At our (SLIB) recent team summit in Chicago we held a break-out session on PDPM which was moderated by Sterling Short, the Executive Vice President of Sante, a provider of various healthcare options including transitional rehabilitation centers, hospice and home health. A noted expert on Medicare reimbursement, whose knowledge was developed as a partner with the valuation firm Tellatin & Short (since merged with IRR), Sterling provided his insight into the transition to PDPM. To supplement Sterling’s presentation we also utilized various other sources, such as guidance provided by the Centers for Medicare and Medicaid Services (“CMS”). It is also important to note that I am far from an expert on PDPM but am intrigued by the disruption it will cause in the sector and interested in the feedback we are receiving from operators as they prepare. Some of the key takeaways:

  • Coding accuracy can determine success or failure in PDPM. Particular focus will be required to ensure diagnosis coding is accurate (ICD-10). Additionally, operators will need to ensure accuracy of MDS by capturing clinical conditions precisely.

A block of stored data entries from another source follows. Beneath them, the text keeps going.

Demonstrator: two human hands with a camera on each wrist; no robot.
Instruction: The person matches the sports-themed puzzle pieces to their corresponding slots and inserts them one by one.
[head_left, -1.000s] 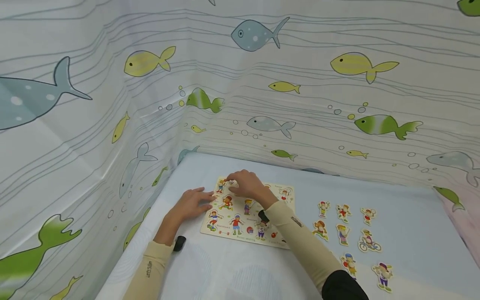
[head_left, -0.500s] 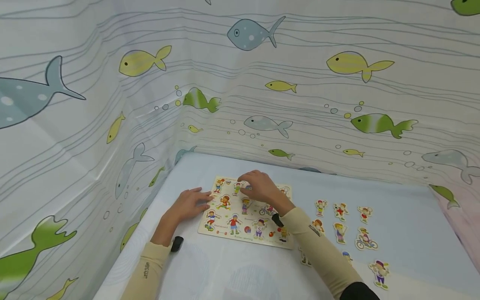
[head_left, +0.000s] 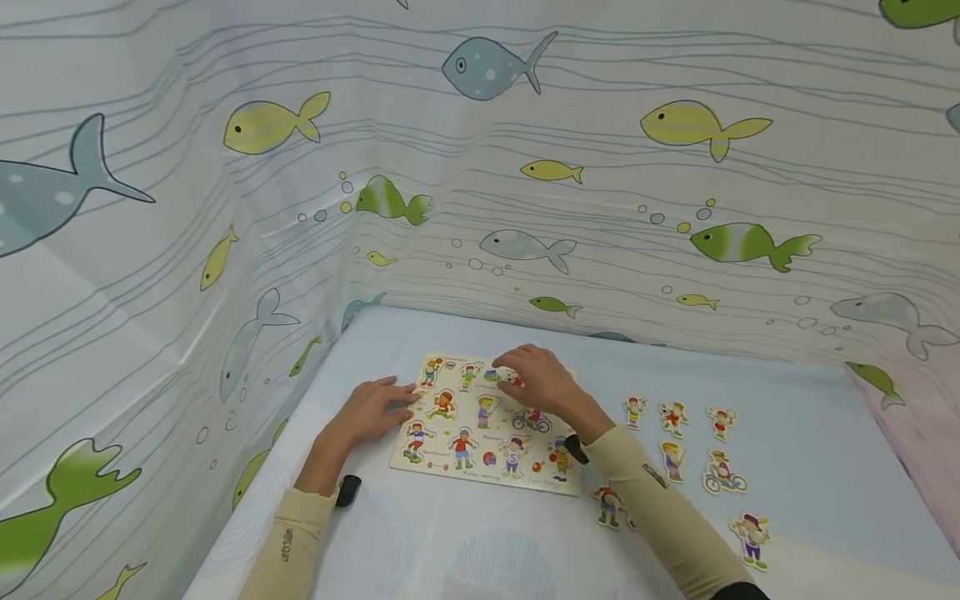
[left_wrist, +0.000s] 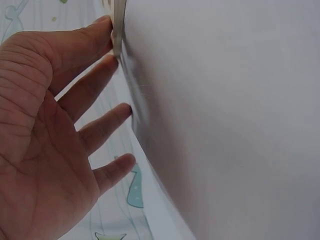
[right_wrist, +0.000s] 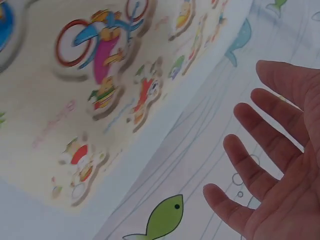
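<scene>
A wooden puzzle board (head_left: 463,408), with sport figures pictured in cut-out shapes, lies on the table. My left hand (head_left: 371,410) rests at its left edge, fingers fairly straight; thumb and index fingertips touch the board's edge (left_wrist: 119,25) in the left wrist view. Over the upper right part of the board hovers my right hand (head_left: 542,382), hiding some of the top row. Nothing shows between its loosely bent, spread fingers (right_wrist: 250,167) in the right wrist view. The bicycle-rider picture (right_wrist: 107,45) shows there beside the hand.
Loose figure pieces are spread to the right of the board, among them a cyclist piece (head_left: 723,473), a tennis player piece (head_left: 721,422) and a batter piece (head_left: 752,540). A red-shirted piece (head_left: 608,506) lies by my right forearm, which covers others. A fish-patterned curtain (head_left: 420,275) surrounds the table.
My right hand has slid rightward along the top row of the board, uncovering the upper left figures. The left hand stays at the edge. The head view has shifted slightly.
</scene>
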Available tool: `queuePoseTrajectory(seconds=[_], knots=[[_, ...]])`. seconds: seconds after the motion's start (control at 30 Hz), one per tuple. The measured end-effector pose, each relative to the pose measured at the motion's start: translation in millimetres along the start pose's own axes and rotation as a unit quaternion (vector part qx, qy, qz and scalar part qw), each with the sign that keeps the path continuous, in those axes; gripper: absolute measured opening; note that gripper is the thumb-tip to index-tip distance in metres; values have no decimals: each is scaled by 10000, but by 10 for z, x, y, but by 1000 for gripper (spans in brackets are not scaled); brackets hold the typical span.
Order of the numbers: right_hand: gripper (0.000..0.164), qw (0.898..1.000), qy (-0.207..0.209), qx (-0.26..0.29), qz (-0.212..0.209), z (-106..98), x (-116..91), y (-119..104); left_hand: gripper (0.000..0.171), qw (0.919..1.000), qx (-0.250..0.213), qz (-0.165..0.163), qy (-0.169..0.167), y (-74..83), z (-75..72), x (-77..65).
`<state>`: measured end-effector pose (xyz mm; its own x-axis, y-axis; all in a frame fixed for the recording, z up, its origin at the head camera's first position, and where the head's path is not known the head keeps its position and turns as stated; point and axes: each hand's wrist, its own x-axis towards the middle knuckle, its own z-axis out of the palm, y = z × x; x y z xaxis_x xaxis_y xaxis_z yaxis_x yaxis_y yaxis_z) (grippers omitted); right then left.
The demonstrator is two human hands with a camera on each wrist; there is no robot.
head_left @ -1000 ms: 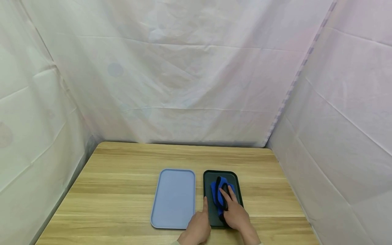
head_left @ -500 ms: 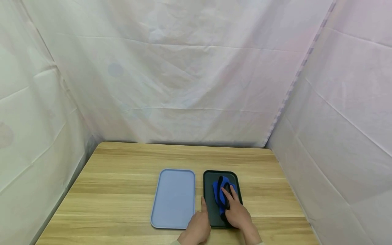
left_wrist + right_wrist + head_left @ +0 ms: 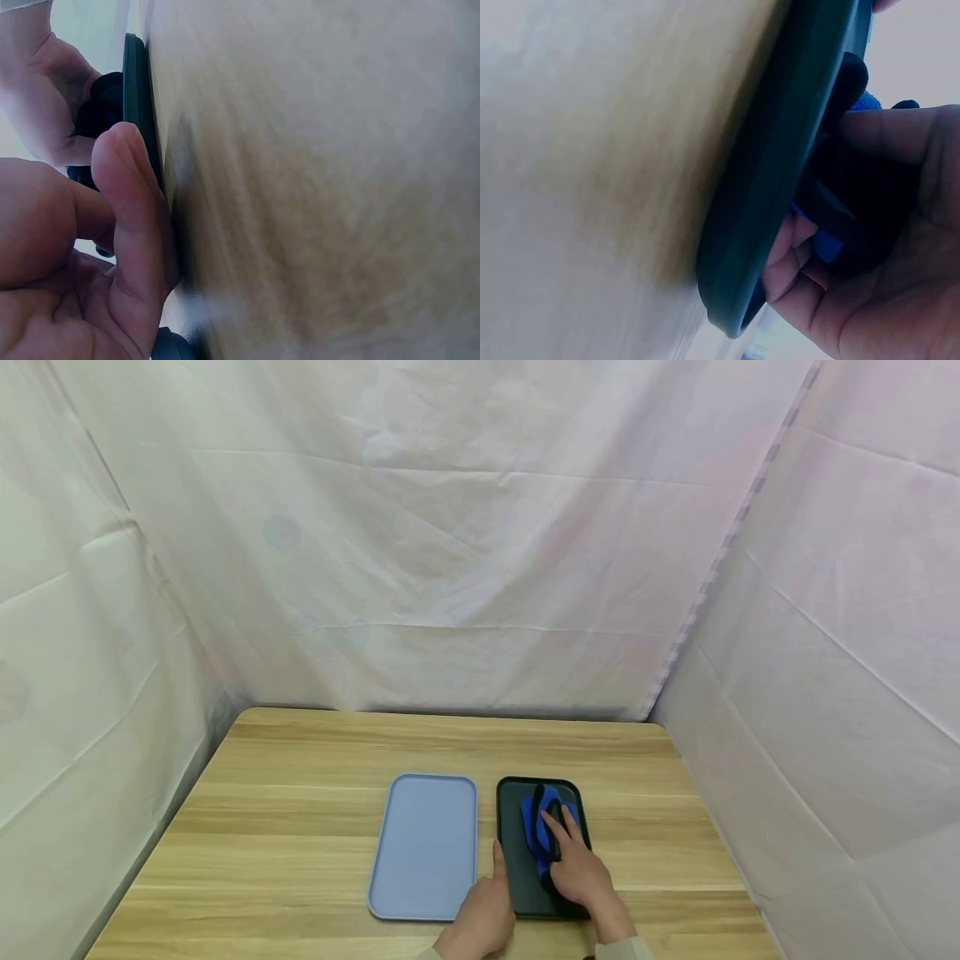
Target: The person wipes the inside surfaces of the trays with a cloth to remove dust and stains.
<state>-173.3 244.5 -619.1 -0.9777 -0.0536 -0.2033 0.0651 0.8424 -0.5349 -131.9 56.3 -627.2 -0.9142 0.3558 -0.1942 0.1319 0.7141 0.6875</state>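
In the head view a dark green tray [image 3: 517, 893] lies on the table, with a bunched blue cloth with black edging [image 3: 539, 827] on it. My right hand [image 3: 581, 872] holds this cloth against the tray, its fingers spread over the top. The right wrist view shows thumb and fingertips around the dark folds [image 3: 877, 187]. My left hand [image 3: 483, 910] lies by the tray's near left edge, index finger straight and pointing forward along the rim. In the left wrist view, that finger [image 3: 131, 195] stands close beside the green rim [image 3: 139, 90]; whether it touches is unclear.
A light blue tray [image 3: 426, 847] lies to the left of the green one, a narrow gap between them. Both are on a wood-grain table [image 3: 285, 827]. Pale fabric [image 3: 465, 543] hangs behind the table and along both sides.
The cloth and my right hand have slid first a little right, then slightly toward the tray's far end. My left index finger has shifted slightly left.
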Motion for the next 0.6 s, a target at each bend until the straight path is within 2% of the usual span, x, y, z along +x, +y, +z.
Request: queuePoseTrajectory(seconds=[0.6], knots=[[82, 10000, -7, -72, -26, -24, 162, 7, 96, 10000, 12, -66, -37, 19, -12, -5]])
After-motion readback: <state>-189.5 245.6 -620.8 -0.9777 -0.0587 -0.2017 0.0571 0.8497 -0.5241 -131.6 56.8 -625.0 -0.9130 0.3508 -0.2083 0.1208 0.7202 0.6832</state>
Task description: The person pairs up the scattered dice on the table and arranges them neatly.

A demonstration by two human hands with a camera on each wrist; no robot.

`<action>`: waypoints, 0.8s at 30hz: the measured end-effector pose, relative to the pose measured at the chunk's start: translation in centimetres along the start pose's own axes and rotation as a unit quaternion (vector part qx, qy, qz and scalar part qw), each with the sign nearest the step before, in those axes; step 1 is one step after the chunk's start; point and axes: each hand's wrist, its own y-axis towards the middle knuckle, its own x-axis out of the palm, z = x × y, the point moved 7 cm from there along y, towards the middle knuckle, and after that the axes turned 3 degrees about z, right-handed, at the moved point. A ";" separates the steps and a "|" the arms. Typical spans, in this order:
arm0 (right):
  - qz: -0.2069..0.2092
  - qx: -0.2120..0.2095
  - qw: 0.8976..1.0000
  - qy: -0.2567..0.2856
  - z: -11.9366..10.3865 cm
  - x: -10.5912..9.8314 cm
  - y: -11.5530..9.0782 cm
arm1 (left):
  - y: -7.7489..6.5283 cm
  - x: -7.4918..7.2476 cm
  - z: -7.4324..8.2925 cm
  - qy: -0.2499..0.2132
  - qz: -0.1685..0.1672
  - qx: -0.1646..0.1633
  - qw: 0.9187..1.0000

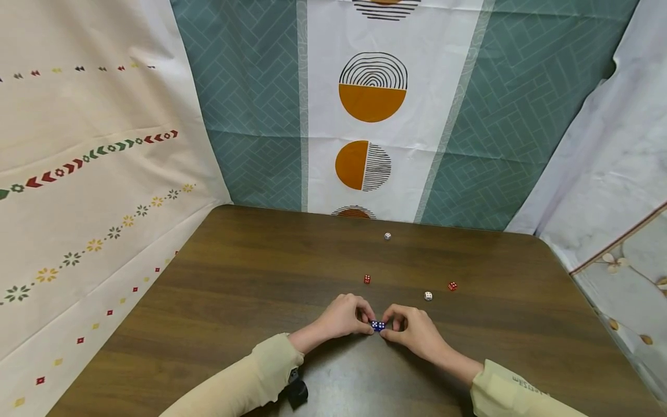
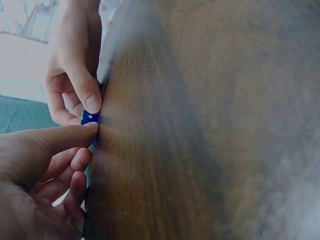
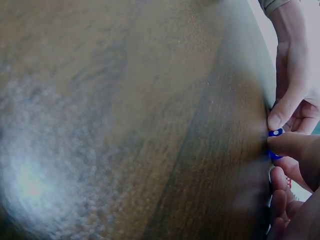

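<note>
Two blue dice with white pips lie side by side on the wooden table, the left die [image 1: 374, 326] against or very close to the right die [image 1: 382, 325]. Thumb and fingers of my left hand [image 1: 344, 317] pinch the left one. From the other side my right hand [image 1: 415, 333] pinches the right one. Close up in the left wrist view, a blue die [image 2: 89, 117] shows between the two thumbs. The right wrist view also shows blue die faces [image 3: 275, 133], partly covered by the thumbs.
Beyond the hands, a red die [image 1: 367, 279] lies ahead, and a white die [image 1: 428, 296] and another red die [image 1: 453, 286] sit to the right. A second white die [image 1: 388, 236] is near the table's [image 1: 250, 260] far edge. Patterned cloths [image 1: 250, 104] hang around the table.
</note>
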 end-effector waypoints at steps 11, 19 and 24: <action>0.000 0.000 1.000 0.001 0.0 0.0 0.0 | 0.1 0.0 -0.1 0.007 -0.002 0.005 1.000; -0.003 0.002 1.000 0.001 -0.1 0.0 0.0 | 0.0 0.0 0.0 0.010 0.001 0.007 1.000; 0.000 0.001 1.000 -0.001 -0.1 0.0 -0.1 | 0.0 0.0 0.0 0.015 0.003 0.007 1.000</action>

It will also be important to improve clinical documentation with timely identification of conditions, skilled documentation, and continuing education of the care team.
  • Since certified nursing assistants (“CNAs”) are typically on the “front lines” of appropriately documenting care it is vitally important to have CNAs/nursing staff who are knowledgeable of the coding process and are collaborative with other members of the care team. Operator’s will need to come to the realization that sufficiently paying nursing staff with strong coding capabilities is more important, and cost effective, than constantly paying lower wages and battling turnover. In most cases the cost of lost reimbursement supersedes the incremental savings in staffing.
  • CMS has stated that facilities that dramatically reduce the use of therapies after implementation will be at greater risk of audits.
  • The rehab business model will change substantially – PDPM eliminates therapy minutes as the driver of reimbursement. As providers renew contracts with their therapy providers it is important to realize how the therapy provided impacts their bottom line. In addition, it is recommended that providers have the ability to cancel with appropriate notice and also have flexibility on the pricing model. It will be important to have the ability to re-assess and adapt to PDPM.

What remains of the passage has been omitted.